Create some table that gets updated every N seconds that is readable by all. This will allow a heartbeat and potential alerting for DPA central or from other monitoring tools very easy to implement.
I had a similar issue and with some help from support, and some scripting, I've been able to implement a heartbeat alert. There is a table in DPA that gets updated with a new value internally (their own heartbeat). I then extract that value every half hour and store it in a custom table. I then have a custom alerting program I created that runs hourly, and compares the old value to the current value. If they are the same, it means DPA isn't running, but if they are different, then DPA must be working. It's not perfect, but it has alerted me to a problem with DPA within one hour of that problem occurring. I created this, because one time DPA was down for a couple of days before I noticed. Here's the details:
Query run every half hour to store the "old" value of the heartbeat:
UPDATE dbo.C_COA_HEARTBEAT_MONITOR
SET
PI_HEARTBEAT_OLD = b.V,
TIMESTAMP = CAST(GETDATE() AS SMALLDATETIME)
FROM
dbo.CONPRM b
WHERE
b.P = 'PI_HEARTBEAT'
Query run every hour to check if the hearbeat value has changed (aka DPA is alive), or if it's still the same (aka DPA is down):
SELECT
a.V
dbo.CONPRM a
a.P = 'PI_HEARTBEAT' AND
a.V = (
b.PI_HEARTBEAT_OLD
dbo.C_COA_HEARTBEAT_MONITOR b)
My custom alerting program basically will fire off an e-mail if the second query returns any rows.

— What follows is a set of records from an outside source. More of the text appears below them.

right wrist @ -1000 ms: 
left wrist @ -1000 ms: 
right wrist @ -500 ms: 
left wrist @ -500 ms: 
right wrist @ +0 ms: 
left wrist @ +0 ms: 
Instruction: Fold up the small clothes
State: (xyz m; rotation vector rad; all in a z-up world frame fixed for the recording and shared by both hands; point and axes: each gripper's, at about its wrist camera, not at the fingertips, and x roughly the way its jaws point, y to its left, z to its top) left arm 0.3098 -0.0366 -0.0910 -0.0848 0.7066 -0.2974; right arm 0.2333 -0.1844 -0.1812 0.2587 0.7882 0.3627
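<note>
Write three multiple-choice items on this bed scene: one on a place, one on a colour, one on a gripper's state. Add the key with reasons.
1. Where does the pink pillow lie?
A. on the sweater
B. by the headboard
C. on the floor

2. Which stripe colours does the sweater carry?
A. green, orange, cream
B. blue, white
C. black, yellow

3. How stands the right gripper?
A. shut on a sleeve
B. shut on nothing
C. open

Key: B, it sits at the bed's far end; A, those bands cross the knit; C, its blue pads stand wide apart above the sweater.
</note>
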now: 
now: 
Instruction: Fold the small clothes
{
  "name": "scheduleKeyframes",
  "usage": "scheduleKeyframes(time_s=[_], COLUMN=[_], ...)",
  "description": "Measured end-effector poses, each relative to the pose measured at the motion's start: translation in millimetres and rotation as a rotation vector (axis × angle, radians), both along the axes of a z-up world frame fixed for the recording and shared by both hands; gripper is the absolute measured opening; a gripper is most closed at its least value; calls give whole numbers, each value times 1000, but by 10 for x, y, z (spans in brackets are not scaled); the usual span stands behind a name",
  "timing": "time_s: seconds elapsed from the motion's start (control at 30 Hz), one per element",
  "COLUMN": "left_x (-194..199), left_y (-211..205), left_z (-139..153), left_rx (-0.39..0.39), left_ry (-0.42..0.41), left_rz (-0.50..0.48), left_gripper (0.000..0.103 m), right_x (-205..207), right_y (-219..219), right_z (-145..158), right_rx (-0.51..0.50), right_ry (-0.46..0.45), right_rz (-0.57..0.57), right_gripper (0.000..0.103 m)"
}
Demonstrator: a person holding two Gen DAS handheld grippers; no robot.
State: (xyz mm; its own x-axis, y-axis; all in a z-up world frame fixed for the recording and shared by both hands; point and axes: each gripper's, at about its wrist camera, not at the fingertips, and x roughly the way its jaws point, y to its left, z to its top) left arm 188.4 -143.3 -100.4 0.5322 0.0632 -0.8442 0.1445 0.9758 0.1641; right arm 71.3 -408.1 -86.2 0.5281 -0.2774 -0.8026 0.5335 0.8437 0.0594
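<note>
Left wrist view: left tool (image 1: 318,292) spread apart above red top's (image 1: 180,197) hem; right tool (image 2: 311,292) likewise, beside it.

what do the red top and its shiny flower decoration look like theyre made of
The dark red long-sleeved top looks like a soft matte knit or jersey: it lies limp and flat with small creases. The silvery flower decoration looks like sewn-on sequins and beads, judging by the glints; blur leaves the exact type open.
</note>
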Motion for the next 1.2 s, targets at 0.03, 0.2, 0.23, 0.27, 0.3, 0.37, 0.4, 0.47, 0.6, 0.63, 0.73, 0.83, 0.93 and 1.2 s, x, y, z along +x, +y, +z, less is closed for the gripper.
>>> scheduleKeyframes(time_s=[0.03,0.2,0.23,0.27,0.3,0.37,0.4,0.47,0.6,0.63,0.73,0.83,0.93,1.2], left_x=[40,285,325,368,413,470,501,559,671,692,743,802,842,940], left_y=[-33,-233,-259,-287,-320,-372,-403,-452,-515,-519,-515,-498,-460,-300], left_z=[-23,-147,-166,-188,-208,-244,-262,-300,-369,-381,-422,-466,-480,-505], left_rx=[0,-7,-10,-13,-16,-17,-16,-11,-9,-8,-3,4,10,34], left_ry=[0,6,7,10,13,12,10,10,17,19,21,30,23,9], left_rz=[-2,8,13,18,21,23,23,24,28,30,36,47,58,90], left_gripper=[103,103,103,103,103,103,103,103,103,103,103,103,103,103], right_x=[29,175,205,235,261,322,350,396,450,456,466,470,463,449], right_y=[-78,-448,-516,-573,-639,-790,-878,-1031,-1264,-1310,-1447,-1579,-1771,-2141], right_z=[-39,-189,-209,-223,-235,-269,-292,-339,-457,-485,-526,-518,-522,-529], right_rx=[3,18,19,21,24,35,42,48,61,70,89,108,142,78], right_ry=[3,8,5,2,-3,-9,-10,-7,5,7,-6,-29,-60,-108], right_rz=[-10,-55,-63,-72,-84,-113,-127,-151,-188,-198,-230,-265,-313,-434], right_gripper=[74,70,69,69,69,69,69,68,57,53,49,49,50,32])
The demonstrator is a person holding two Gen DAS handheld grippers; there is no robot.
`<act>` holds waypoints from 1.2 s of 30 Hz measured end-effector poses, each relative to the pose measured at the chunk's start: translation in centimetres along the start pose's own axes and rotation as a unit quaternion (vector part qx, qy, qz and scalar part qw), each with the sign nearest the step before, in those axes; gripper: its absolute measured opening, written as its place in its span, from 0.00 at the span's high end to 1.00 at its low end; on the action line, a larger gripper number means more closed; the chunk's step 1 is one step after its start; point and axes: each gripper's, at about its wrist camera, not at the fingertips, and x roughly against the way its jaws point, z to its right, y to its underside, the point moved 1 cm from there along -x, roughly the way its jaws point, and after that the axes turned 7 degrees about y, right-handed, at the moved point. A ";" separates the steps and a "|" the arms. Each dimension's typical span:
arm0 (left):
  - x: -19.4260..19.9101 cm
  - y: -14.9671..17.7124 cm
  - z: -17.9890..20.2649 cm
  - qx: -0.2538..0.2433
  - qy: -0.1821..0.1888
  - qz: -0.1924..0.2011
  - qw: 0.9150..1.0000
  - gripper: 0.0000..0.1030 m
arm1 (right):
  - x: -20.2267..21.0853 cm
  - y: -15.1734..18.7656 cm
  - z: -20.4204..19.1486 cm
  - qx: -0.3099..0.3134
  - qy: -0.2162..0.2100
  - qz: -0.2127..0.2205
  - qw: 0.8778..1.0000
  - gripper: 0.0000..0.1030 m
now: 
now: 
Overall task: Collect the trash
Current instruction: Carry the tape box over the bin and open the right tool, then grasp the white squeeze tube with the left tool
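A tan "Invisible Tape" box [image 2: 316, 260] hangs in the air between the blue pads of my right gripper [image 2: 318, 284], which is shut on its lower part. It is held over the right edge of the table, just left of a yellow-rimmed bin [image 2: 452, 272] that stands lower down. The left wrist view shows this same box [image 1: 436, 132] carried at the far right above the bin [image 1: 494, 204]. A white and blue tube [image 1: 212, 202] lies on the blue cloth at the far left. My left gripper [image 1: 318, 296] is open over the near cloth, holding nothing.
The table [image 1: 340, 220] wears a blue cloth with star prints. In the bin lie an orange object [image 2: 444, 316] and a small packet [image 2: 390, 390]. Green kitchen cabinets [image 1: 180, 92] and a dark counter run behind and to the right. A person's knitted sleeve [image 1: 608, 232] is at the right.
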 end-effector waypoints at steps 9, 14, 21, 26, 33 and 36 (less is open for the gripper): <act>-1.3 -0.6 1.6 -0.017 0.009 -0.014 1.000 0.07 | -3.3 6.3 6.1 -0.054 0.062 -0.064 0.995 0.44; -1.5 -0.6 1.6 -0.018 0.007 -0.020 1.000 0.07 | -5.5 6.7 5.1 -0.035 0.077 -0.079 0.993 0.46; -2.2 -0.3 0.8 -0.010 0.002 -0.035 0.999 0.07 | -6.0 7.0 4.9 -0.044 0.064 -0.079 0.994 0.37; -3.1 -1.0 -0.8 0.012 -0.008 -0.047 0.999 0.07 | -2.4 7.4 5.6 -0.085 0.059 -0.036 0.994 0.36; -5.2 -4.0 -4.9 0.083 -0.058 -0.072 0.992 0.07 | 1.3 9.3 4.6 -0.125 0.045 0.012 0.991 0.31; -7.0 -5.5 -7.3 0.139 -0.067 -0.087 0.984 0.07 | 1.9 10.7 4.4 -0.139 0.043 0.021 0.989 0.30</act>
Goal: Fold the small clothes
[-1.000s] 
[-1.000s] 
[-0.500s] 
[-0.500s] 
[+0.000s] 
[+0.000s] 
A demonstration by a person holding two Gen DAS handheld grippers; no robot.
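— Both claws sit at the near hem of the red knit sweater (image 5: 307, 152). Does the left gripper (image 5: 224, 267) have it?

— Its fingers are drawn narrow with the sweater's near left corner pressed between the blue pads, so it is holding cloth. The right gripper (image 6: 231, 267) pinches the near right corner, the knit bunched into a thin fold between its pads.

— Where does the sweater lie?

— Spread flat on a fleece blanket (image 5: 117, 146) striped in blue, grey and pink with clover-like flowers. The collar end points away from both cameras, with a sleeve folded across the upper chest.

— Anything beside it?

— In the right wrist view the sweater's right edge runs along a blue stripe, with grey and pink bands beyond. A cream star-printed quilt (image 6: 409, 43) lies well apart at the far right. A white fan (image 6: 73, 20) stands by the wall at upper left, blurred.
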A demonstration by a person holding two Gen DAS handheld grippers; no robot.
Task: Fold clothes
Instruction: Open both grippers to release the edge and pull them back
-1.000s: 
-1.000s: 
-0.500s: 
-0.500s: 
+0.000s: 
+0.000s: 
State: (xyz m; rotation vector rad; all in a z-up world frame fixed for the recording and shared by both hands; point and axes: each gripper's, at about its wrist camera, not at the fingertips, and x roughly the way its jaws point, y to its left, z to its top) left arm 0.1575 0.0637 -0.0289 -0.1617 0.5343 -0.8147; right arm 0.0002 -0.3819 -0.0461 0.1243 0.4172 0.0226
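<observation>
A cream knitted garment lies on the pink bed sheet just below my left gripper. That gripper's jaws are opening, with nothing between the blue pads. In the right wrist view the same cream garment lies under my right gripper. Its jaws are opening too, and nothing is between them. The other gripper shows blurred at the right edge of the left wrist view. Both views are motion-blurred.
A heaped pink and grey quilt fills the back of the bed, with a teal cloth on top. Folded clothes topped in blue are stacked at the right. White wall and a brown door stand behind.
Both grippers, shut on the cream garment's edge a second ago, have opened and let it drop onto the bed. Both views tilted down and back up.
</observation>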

Hope someone else finds this helpful.
Glen
Glen,
Nice work. The value you mention is the heartbeat. It isn't really very readable by all. If you're interested it is the time in Unix epoch stored as varchar.
Epoch Converter - Unix Timestamp Converter
here is some TSQL to convert it to a readable date
declare @HeartBeat bigint set @HeartBeat = (select convert(bigint,V) from CONPRM where P = 'PI_HEARTBEAT')
select dateadd(ms, @HeartBeat%(3600*24*1000),dateadd(day, @HeartBeat/(3600*24*1000), '1970-01-01 00:00:00.0'))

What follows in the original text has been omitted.